I agree. Given the quirky legal and regulatory issues around the world built in radio wireless systems seem pretty unlikely. As a musician I've been through this general problem a few times already. You buy wireless instrument transmitters or microphones and then you can't legally use them everywhere. And a few months later some regulatory body sells the frequency to some cell phone provider or new digital TV service and you end up with a rack full of electronic junk.

Maybe not as convenient but better to keep wireless systems separate from cameras and flashes. Updating the IR wireless system would still be a plus (more and all groups on the ST-E2, more individual control, other ratios method, better receivers in more places, etc)


----------



## Lawliet (May 10, 2011)

dg28 said:


> For the record, I hope that it is true but the technical and regulatory difficulties mean that it could just be wishful thinking.


Well, building an RX for PW frequencies might be possible - if nothing is sent it doesn't annoy anybody.
ISM 2,4GHz and 5,8GHz should be ok for non legacy use. 

I wonder how interaction with legacy devices would be handled - perhaps an ST-E2 with radio in, optical out?
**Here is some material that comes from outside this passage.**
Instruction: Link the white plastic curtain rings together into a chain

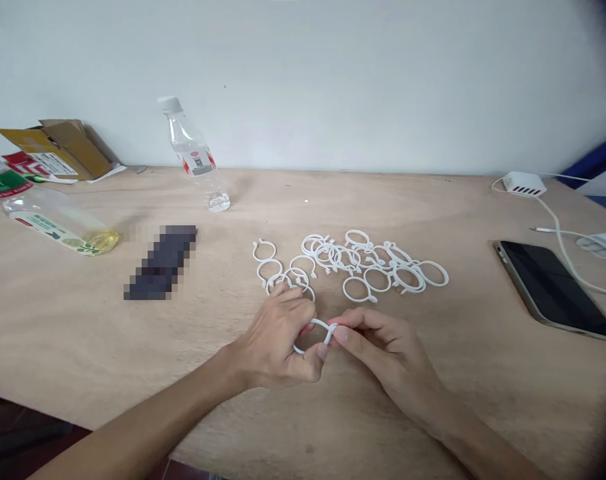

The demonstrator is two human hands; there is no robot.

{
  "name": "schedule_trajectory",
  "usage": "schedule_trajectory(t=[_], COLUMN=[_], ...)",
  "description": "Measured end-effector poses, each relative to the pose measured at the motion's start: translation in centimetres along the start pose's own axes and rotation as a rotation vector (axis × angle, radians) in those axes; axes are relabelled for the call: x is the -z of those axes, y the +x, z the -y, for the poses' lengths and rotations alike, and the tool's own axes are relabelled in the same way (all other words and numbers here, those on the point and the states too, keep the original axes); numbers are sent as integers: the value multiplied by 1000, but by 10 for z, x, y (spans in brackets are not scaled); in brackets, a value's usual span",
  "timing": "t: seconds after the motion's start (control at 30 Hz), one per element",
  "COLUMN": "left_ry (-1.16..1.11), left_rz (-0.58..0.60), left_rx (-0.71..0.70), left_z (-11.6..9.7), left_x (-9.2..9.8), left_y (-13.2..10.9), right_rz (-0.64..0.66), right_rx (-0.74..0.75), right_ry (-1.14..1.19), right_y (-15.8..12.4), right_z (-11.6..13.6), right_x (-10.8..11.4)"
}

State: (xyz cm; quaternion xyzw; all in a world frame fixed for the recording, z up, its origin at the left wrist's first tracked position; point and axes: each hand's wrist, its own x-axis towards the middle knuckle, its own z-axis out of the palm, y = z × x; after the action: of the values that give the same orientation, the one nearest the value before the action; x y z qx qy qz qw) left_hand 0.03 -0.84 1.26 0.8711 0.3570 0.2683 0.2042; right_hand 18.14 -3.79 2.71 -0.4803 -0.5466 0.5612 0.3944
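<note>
Both hands grip one white plastic curtain ring (321, 323) just above the table's front part. My left hand (280, 330) is closed around the ring's left side, thumb along its lower edge. The fingertips of my right hand (377, 347) pinch the ring's right end, where its small end piece is mostly covered. Beyond my right hand lies a loose heap of similar white rings (357, 289), many overlapping. A smaller group of rings (264, 251) lies just past my left hand, partly hidden by its knuckles.
A water bottle (195, 157) and an oil bottle (57, 220) stand on the left, near an opened cardboard box (77, 150). A pixelated dark object (163, 263) lies before them. At right are a phone (557, 287), a white charger (523, 183) and cables on the wooden table (223, 413).
</note>
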Motion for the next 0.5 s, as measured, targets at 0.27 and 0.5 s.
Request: schedule_trajectory(t=[0.27, 0.5], left_ry=[54, 240], left_rz=[23, -117], left_rx=[-59, 246], left_z=[1, 5], left_x=[6, 20], left_y=[-1, 4], right_rz=[-26, -130], right_rx=[75, 240], right_ry=[-85, -325], right_y=[1, 1], right_z=[1, -2], right_x=[3, 10])
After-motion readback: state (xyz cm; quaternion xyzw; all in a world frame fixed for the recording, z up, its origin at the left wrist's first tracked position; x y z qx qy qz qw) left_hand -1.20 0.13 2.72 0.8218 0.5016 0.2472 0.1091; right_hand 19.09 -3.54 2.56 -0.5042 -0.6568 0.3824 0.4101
Having to buy radio feet for every unit would hinder acceptance.

And more important to me: the PW AC3 offers much better control over the setup, back to ratios and strict seperation of TTL and manual power?


----------



## Justin (May 10, 2011)

Really! Canon needs to deliver on what they promised us in the last nine months. Super tele refresh. And the fisheye zoom. And don't forget the 200-400 f/4 1.4x!!
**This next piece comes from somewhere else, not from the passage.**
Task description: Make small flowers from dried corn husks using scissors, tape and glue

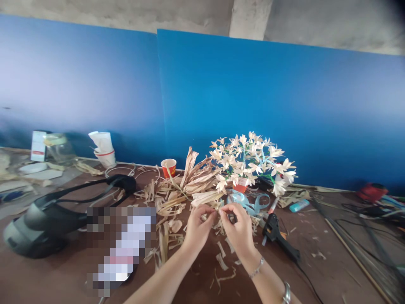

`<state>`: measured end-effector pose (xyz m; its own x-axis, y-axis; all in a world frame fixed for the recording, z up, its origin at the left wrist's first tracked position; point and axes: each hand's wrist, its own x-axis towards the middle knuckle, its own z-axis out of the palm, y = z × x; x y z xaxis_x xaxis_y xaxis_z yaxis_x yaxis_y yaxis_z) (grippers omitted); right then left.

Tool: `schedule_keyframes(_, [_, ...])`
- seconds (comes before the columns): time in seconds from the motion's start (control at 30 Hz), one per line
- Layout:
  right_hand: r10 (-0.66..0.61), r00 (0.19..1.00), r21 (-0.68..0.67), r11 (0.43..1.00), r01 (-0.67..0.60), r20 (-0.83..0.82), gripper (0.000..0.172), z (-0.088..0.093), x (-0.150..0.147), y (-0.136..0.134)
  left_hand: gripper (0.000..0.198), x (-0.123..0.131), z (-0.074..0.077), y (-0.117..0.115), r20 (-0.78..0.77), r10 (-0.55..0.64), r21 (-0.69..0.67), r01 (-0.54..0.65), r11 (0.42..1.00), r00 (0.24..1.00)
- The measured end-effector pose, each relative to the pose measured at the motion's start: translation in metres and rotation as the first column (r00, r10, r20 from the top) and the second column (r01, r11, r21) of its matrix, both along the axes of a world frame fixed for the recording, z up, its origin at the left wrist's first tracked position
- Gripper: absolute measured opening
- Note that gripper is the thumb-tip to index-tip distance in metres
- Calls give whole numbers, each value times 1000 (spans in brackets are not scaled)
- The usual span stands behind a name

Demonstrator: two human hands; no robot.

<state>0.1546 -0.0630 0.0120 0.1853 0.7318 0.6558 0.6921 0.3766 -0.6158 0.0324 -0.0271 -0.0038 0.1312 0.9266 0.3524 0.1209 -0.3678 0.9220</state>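
Observation:
My left hand (200, 224) and my right hand (238, 230) meet above the middle of the brown table, thumbs and forefingers pinched close together. Whatever lies between the fingertips is too small to make out. Dried corn husks (201, 179) are heaped just beyond and to the left of my hands. Behind my right hand, a bunch of pale husk-like flowers (243, 154) stands in a red and white paper cup (241, 185). Light blue ribbon (257, 206) lies loosely at its base. A black glue gun (280, 240) rests to the right of my right hand.
At left are a dark headset (38, 230) and a pixelated object (126, 245). Farther back stand a red cup (168, 168), a glass jar (60, 147) and white cups (104, 152). A teal packet (299, 205) and cables (363, 223) lie at right. A blue panel (268, 97) rises behind.

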Motion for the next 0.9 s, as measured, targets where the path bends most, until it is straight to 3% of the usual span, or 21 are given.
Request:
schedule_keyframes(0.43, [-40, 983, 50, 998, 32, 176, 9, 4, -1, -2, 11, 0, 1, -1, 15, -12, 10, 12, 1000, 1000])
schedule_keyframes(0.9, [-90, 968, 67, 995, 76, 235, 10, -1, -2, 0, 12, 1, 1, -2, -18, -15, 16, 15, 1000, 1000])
Bodies can't come soon enough for many of us, but we'll just have to wait. 

Other new lenses can't come soon enough, but I have a hunch I'll be on this site repeating myself for the next few years on the last two especially (24-70 2.8 IS, 14-24 2.8, 85 1.4 IS).


----------



## awinphoto (May 10, 2011)

Just remember they (canon) are still recovering from the quake, repairing factories, and trying to return to any sense of normality. I dont know how their government and safety reguglations, however if they're anything like the US, they may not even be allowed to operate in any of the heavily damaged factories until the structure is deemed repaired and safe. This includes the big factory that deals with L lenses and such. Until everything is repaired and back online, it's anyones guess how long it will take to get caught up and even longer until they start releasing new cameras/announcements. A lot can change between now and then so i wouldn't get too excited just about this too much. Once they are back to normal, then by all means get excited.


----------



## Stuart (May 10, 2011)

Wifi and Bluetooth have been problematic in the past for quick time critical information flow - flash sync speed.
Though the frequencies themselves might be used at low powers.

Other options are multiband radio's like you get in mobile phones to work in many locations - or mayebe even plug-in radio card's for different regions.

But if they licenced PW technology then the camera could have a PW transmitter fitted and the flash could be the receiver - or vis versa in mew bodies or with the new ST-E2.


----------



## ronderick (May 10, 2011)

I think 2011 is pretty much going to be a quiet year in terms of new products (I can't imagine how they're going to get more power when people will have to depend on air con during the summer month. BTW, Japan just announced they're shutting down another nuke plant in Hamaoka - which isn't even in the disaster area...)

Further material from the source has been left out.